In 1863, Max Vigne travels to the Himalayas to survey the mountain range with the Grand Trigonometrical Survey of India as a plane-tabler. He's left his pregnant wife at home in England with their toddler, Elizabeth.
Max becomes most interested in geographical botany and eventually, despite the hardships, wants to remain another year. The reader watches as a man evolves and changes in his habitat just as the plants he observes have adapted over time. Max and Clara are so close, so necessary she is to him, as a young married couple that he explains their relationship as follows. "I can only make sense of my new life the way I have made sense of everything, since we first met: by describing it to you. That great gift you have always had of listening, asking such excellent questions--when I tell you enough to let you imagine me clearly, then I can imagine myself."
Then later his feelings have evolved. "Now we are apart, trying to maintain our connection over this immense distance. Trying to stay in touch without touch; how that effort changes us. Perhaps even deforms us."
Then he applies to their relationship that which happens in botany. "Only now do I begin to grasp the principles of growth and change in the plants I learned to name in the woods...through all these transformations one can still discern the original morphology...In our separation our lives are changing, our bond to each other is changing."
Max wants more and more to further his knowledge yet feels torn because he always wants to be home with Clara and their two children. "But he would like also to feel that he has broadened himself." And, "He is no longer the person she wrote to, almost a year ago now." And, now his seeing "is becoming more important to him than anything." He's turning into someone he doesn't recognize.

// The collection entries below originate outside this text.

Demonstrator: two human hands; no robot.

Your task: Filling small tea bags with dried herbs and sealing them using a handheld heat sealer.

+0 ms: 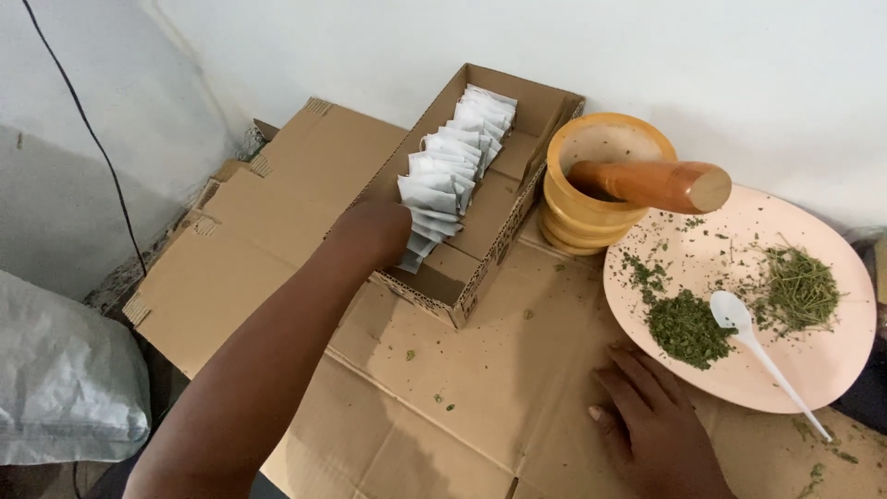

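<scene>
My left hand [374, 231] reaches into an open cardboard box [480, 268] and touches the near end of a row of several white paper sachets [453, 166] standing on edge; its fingers are hidden behind the sachets. My right hand [651, 416] rests flat, fingers apart, on the flattened cardboard [434, 370] just below the rim of a pale pink plate [832, 360]. The plate holds a pile of crushed green leaves [686, 328], a pile of dried stems [799, 291] and a white plastic spoon [753, 342].
A wooden mortar [591, 199] with a pestle [651, 183] leaning in it stands between box and plate. Green flakes lie scattered on the cardboard. A white wall runs behind, a black cable [88, 129] hangs at left, and a grey sack [65, 379] lies at lower left.
</scene>
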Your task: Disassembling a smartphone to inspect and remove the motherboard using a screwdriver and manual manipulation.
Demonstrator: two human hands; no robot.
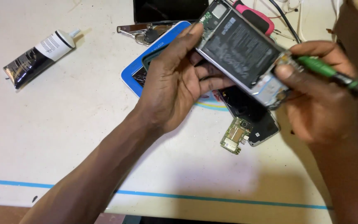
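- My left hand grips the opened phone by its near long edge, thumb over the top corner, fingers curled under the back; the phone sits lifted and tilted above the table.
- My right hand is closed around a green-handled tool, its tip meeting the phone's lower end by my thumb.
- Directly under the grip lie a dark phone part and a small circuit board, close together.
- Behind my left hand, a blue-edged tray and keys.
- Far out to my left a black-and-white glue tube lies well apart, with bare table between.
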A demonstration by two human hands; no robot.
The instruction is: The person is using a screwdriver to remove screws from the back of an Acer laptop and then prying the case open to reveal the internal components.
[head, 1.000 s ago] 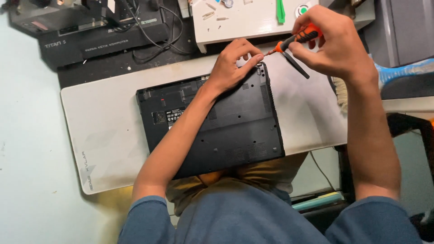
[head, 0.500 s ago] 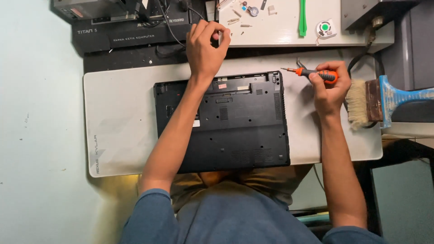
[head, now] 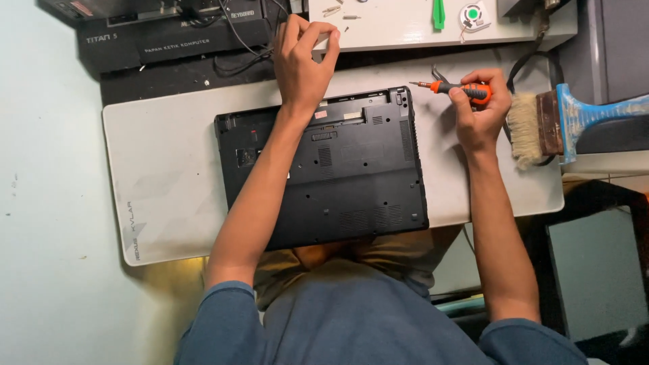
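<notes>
Across the pale desk mat (head: 162, 189) I see a black laptop (head: 351, 182) lying bottom side up, its vents and screw holes facing me. My left hand (head: 304, 57) reaches past the laptop's far edge to the near rim of a white tray (head: 399, 27), thumb and forefinger pinched together; they seem to close on something tiny, but at this size I cannot tell what, or whether anything is there at all. Small screws (head: 332, 10) lie scattered on the tray just beside those fingers, and further along it sit a green pry tool (head: 439, 13) and a small round fan (head: 473, 13). My right hand (head: 480, 108) rests on the mat just right of the laptop, wrapped around an orange-handled screwdriver (head: 453, 88) whose tip points left, clear of the laptop's corner. Right of that hand lies a wide paintbrush (head: 541, 125) with a blue handle, bristles toward my knuckles. Black equipment boxes (head: 169, 37) with cables stand at the far left.
</notes>
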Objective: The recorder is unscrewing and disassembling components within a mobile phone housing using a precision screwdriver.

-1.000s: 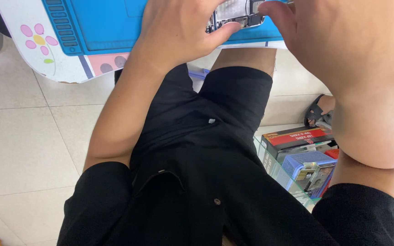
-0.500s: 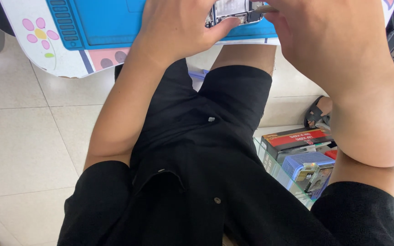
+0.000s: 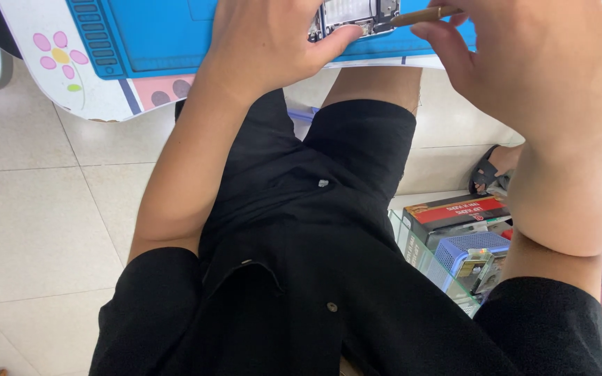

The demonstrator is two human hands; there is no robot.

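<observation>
**Opened device held steady on the blue mat**

At twelve o'clock our left hand [image 3: 273, 42] clamps the opened device [image 3: 353, 15], thumb pressed along its near edge, on the blue work mat [image 3: 155, 35]. At one o'clock our right hand [image 3: 531, 63] pinches a thin brown tool [image 3: 423, 14], its tip touching the device's right side. At four o'clock, on the floor, sit a glass case [image 3: 412, 244] and a blue basket [image 3: 465, 251]

I see a blue mat [image 3: 155, 35] upper left on a white table [image 3: 43, 76] with pink flower print, black clothes [image 3: 301, 278], beige floor tiles [image 3: 36, 209].
</observation>
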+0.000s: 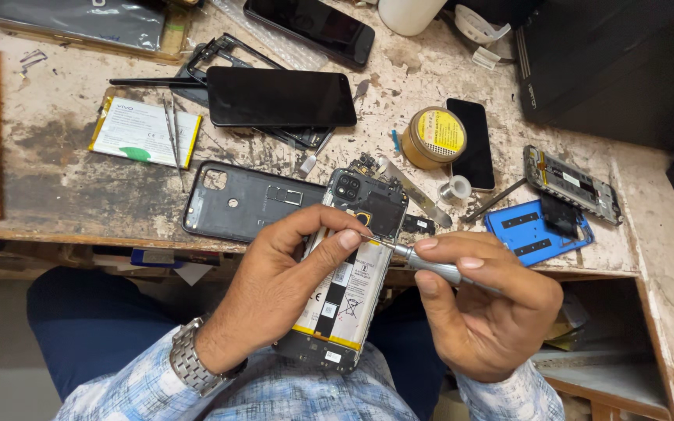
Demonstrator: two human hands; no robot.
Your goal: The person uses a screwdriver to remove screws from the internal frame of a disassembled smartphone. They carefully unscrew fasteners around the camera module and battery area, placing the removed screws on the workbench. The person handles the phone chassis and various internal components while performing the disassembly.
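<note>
Metal screwdriver (431,266) pinched in right hand (487,304) fingers, tip on opened phone (345,281) at frame centre. Left hand (274,288) fingers wrap the phone, thumb beside the tip. Black back cover (251,204) lies on table (64,187) just behind.

2 hands (274,288) (485,304), 1 screwdriver (431,265), 1 opened phone (349,273), 3 dark-screen phones (278,96) (310,27) (473,140), 1 back cover (247,203), 1 loose battery (142,129), 1 round tin (433,136), 1 blue mat (528,234).
</note>
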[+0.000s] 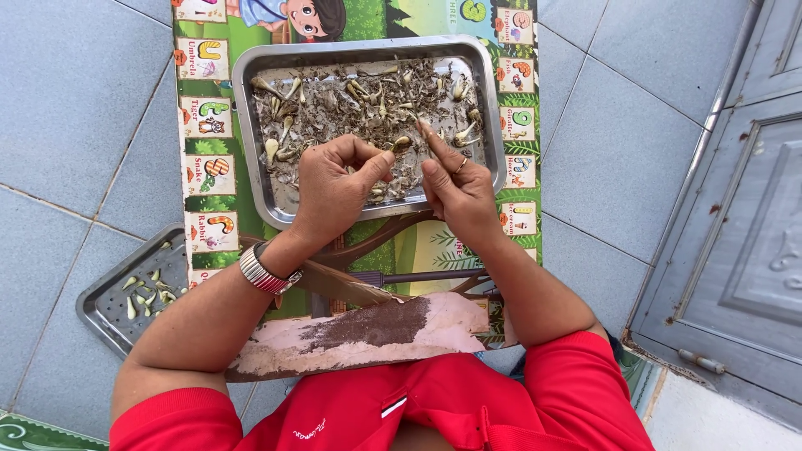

And finally, Max formulates the question that applies to both people and plants. "How do the species that have risen here differ from those in other places? How do they make a life for themselves, in such difficult circumstances?" He plans to break it to Clara gently, in stages, that he wants to remain in the Himalayas for another year.
The descriptions of the mountains and glaciers and stories of warring parties and the lengths men will go to for companionship round out the story. It's a wonderful depiction of a man in a harsh landscape trying to answer and formulate questions about life and adaptation and evolution.
Andrea Barrett has taken several historical people and events and fleshed out their adventurous stories with her imagination.
"Servants of the Map" was first published in Salmagundi in the fall issue of 1999/2000, No. 124/125. Then it was included in both the Best American Short Stories anthology as well as the O'Henry Prize Stories. "Servants of the Map" is the first story in the collection of the same title.